Start of Provided data

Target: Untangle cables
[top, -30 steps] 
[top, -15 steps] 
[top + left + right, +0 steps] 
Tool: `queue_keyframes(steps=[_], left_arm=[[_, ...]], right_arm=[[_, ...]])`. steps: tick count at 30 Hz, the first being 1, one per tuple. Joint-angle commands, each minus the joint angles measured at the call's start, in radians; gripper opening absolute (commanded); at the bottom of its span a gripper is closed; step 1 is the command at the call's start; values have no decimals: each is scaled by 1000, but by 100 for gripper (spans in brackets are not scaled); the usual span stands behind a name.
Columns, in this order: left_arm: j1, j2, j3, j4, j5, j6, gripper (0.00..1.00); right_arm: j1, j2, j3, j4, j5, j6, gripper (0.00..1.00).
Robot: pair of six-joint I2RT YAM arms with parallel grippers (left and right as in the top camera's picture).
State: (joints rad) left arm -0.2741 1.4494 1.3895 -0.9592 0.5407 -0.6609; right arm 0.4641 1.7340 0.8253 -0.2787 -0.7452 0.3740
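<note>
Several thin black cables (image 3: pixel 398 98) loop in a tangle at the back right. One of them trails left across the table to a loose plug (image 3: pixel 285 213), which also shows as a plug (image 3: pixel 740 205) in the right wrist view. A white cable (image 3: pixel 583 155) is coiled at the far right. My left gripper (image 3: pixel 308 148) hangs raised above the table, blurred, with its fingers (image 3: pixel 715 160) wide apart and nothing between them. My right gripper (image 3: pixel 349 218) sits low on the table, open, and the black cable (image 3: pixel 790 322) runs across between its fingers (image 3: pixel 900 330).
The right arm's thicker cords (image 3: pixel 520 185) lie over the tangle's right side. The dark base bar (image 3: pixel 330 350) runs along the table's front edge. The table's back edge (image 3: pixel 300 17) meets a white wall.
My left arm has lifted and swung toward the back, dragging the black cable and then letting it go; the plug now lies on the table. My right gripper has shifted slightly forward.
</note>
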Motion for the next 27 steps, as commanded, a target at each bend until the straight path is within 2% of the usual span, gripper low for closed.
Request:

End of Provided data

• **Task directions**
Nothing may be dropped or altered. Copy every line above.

• **Reply to the exercise**
Target: Untangle cables
[top, -30 steps] 
[top, -15 steps] 
[top + left + right, +0 steps] 
Tool: `queue_keyframes(steps=[_], left_arm=[[_, ...]], right_arm=[[_, ...]])`. steps: tick count at 30 Hz, the first being 1, one per tuple. Joint-angle commands, each minus the joint angles measured at the call's start, in radians; gripper opening absolute (commanded); at the bottom of its span a gripper is closed; step 1 is the command at the call's start; values have no decimals: each is scaled by 1000, but by 100 for gripper (spans in brackets are not scaled); the usual span stands behind a name.
Columns, in this order: left_arm: j1, j2, j3, j4, j5, j6, gripper (0.00..1.00); right_arm: j1, j2, j3, j4, j5, j6, gripper (0.00..1.00).
Robot: pair of six-joint I2RT YAM arms with parallel grippers (left and right as in the top camera's picture).
State: (joints rad) left arm -0.2741 1.4494 1.3895 -0.9592 0.5407 -0.6609; right arm 0.4641 1.7340 0.8253 -0.2787 -0.7452 0.3740
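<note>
Several thin black cables (image 3: pixel 398 98) loop in a tangle at the back right. One of them trails left across the table to a loose plug (image 3: pixel 285 213), which also shows as a plug (image 3: pixel 740 205) in the right wrist view. A white cable (image 3: pixel 583 155) is coiled at the far right. My left gripper (image 3: pixel 308 148) hangs raised above the table, blurred, with its fingers (image 3: pixel 715 160) wide apart and nothing between them. My right gripper (image 3: pixel 349 218) sits low on the table, open, and the black cable (image 3: pixel 790 322) runs across between its fingers (image 3: pixel 900 330).
The right arm's thicker cords (image 3: pixel 520 185) lie over the tangle's right side. The dark base bar (image 3: pixel 330 350) runs along the table's front edge. The table's back edge (image 3: pixel 300 17) meets a white wall.
My left arm has lifted and swung toward the back, dragging the black cable and then letting it go; the plug now lies on the table. My right gripper has shifted slightly forward.
</note>
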Motion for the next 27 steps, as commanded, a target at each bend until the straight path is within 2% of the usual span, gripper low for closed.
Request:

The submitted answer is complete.